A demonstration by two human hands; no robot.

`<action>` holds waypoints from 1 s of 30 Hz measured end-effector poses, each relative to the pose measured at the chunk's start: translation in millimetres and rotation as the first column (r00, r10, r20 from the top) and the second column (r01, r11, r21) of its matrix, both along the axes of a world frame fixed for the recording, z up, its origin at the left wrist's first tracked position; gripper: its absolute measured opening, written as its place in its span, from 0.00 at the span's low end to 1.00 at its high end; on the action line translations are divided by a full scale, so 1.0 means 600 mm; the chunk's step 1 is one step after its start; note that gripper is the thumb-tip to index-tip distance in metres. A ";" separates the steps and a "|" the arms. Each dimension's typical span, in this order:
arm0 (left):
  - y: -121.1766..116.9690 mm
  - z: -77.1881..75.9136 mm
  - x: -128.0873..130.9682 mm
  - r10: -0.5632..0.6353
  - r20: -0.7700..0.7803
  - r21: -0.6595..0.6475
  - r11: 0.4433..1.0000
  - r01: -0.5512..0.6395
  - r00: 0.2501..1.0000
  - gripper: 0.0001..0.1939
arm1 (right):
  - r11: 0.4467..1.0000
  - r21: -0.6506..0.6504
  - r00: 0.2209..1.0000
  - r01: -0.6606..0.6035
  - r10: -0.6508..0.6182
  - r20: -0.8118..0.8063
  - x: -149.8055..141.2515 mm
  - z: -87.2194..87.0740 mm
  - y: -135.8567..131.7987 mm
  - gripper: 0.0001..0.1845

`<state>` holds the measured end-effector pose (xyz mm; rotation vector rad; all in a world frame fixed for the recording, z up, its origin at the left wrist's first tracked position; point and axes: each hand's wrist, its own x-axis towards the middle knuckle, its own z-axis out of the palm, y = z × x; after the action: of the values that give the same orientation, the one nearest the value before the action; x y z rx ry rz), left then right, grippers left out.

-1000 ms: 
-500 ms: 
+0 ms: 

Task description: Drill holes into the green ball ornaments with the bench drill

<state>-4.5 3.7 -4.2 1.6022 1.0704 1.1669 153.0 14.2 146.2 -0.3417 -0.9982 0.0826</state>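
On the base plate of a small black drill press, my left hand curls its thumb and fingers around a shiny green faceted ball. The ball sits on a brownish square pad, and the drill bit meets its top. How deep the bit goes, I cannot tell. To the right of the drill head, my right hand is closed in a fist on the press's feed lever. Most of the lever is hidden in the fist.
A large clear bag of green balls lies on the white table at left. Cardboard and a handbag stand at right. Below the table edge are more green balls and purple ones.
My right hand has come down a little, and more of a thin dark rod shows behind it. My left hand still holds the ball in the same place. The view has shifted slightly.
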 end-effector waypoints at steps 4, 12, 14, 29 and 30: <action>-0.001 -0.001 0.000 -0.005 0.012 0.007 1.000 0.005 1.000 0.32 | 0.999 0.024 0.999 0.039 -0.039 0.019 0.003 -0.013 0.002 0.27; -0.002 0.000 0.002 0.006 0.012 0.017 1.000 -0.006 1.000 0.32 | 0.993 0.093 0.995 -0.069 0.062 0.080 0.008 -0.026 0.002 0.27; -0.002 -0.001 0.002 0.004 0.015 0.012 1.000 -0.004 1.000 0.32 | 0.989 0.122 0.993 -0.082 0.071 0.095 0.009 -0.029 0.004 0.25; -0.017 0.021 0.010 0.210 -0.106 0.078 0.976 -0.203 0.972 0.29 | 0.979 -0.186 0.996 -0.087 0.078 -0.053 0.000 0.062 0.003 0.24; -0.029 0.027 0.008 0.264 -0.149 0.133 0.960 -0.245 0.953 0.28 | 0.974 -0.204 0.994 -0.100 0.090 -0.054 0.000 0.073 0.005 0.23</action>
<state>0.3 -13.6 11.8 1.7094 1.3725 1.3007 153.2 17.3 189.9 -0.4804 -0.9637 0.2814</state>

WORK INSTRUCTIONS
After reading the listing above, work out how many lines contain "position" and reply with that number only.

RESULT FOR THIS TASK
2